Regarding music-while I am fairly careful about lyrics to the new music, it is easy for things to slip by our notice from time to time. I find that I feel inspiration often to continually sift through the music my family and I listen to. We are all aware of the powerful effects of music on our moods. Music teaches and depending on the words and the beat it can teach negative or positive things. By my vigilantly reviewing music, talking with the kids about their feelings on the songs and reading the lyrics online my family is learning to do the same. Even though you may not always listen to the lyrics, your subconscious mind does and then records it. I think I would rather know what my subconscious mind is recording by paying close attention to what I or my children listen to.

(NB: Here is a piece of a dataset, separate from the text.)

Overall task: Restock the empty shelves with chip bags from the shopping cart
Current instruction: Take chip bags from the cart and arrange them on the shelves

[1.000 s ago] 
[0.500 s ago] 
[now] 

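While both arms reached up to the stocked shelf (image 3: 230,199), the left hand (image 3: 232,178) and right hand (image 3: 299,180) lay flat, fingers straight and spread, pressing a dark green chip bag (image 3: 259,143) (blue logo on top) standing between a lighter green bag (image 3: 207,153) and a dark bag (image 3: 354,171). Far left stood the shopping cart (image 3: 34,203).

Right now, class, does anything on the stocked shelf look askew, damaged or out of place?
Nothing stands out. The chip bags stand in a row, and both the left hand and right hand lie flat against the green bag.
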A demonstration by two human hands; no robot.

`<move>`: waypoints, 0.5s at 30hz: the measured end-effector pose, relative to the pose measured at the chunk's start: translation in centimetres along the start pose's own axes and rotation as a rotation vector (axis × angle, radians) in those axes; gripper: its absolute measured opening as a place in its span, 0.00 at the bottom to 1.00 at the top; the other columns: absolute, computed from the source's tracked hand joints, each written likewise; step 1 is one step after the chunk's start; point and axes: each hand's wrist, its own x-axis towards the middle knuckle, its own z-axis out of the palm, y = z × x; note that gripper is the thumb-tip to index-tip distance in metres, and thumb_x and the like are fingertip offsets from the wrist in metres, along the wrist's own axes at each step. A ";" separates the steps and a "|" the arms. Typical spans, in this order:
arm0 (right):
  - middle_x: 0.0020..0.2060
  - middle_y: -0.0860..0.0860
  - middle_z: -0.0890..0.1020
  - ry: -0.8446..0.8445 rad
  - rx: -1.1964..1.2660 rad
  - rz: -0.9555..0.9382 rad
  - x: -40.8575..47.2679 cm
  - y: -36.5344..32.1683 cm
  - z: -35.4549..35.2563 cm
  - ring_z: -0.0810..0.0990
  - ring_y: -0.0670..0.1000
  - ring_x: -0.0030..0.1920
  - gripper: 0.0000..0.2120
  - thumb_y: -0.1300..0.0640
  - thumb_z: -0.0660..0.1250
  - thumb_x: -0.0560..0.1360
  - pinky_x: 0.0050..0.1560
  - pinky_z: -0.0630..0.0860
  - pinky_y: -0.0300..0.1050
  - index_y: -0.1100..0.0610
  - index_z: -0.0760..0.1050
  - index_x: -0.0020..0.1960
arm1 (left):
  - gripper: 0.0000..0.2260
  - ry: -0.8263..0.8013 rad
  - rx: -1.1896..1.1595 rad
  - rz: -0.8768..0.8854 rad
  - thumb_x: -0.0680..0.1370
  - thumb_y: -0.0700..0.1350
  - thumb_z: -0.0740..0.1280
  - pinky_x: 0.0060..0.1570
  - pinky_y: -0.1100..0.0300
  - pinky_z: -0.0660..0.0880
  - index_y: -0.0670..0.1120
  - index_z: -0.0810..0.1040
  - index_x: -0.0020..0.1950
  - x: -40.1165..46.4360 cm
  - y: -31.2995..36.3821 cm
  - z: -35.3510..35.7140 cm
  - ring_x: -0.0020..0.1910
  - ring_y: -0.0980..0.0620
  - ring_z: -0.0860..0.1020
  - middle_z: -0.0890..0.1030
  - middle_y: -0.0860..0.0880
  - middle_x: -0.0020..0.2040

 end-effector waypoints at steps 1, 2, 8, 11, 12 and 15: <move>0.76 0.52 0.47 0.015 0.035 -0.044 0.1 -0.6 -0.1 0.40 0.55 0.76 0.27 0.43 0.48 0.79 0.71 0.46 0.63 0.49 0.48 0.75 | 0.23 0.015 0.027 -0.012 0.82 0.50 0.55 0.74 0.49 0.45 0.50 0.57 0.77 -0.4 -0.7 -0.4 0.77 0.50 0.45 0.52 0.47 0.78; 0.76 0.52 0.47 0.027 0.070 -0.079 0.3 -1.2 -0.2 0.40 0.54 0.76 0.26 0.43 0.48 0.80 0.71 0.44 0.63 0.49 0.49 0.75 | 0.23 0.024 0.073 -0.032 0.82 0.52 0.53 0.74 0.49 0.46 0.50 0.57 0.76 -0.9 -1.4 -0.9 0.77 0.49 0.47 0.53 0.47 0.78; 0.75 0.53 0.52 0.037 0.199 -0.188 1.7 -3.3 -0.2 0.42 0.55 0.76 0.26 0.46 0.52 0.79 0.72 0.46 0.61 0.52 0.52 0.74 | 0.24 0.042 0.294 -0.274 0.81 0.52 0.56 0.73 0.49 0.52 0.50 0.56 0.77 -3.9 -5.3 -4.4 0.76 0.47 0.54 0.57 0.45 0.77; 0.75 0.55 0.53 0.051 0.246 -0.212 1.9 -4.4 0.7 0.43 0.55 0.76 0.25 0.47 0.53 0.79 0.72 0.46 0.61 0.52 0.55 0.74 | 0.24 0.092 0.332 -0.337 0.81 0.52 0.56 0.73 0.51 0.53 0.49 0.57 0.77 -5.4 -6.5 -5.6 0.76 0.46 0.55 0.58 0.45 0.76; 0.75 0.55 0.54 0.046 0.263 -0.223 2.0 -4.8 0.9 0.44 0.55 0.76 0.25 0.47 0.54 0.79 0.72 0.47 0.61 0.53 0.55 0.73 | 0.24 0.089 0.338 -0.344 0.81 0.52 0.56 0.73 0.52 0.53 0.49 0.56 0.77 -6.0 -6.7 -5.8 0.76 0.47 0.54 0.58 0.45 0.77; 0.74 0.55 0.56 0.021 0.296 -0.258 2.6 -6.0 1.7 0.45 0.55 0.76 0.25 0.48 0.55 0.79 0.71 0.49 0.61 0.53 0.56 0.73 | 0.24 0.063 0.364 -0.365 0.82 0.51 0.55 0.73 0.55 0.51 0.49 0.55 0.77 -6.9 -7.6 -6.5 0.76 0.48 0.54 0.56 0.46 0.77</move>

Television needs a filter like the computer. We don’t watch regular TV because the morals portrayed on everyday television, especially the commercials, are not in line with ours. Instead we rent Netflix and buy the movies we enjoy the most. We carefully screen the reviews and ratings before watching and buying movies.
Raising children is anything but easy; but it is so worth it. Each child comes to our home with his/her own unique personalities. I find it fascinating to see how for the most part, children naturally pick up many qualities of their parents, whether it be the habits they pick up, facial expressions or one or a combination of both parent’s temperaments. I have three sisters and while we don’t look exactly alike anyone can tell we are sisters when they listen to us talk or see our mannerisms. It is an art to take into consideration all the differences of personalities in the family and apply the perfect mix of teaching, religion, and love. Children can’t help but to be influenced by the home environment especially when the parents care so much about making it a positive one.
1. Maxwell, Steven and Teri. Managers of Their Homes. s.l. : Communications Concepts, Inc., 1998.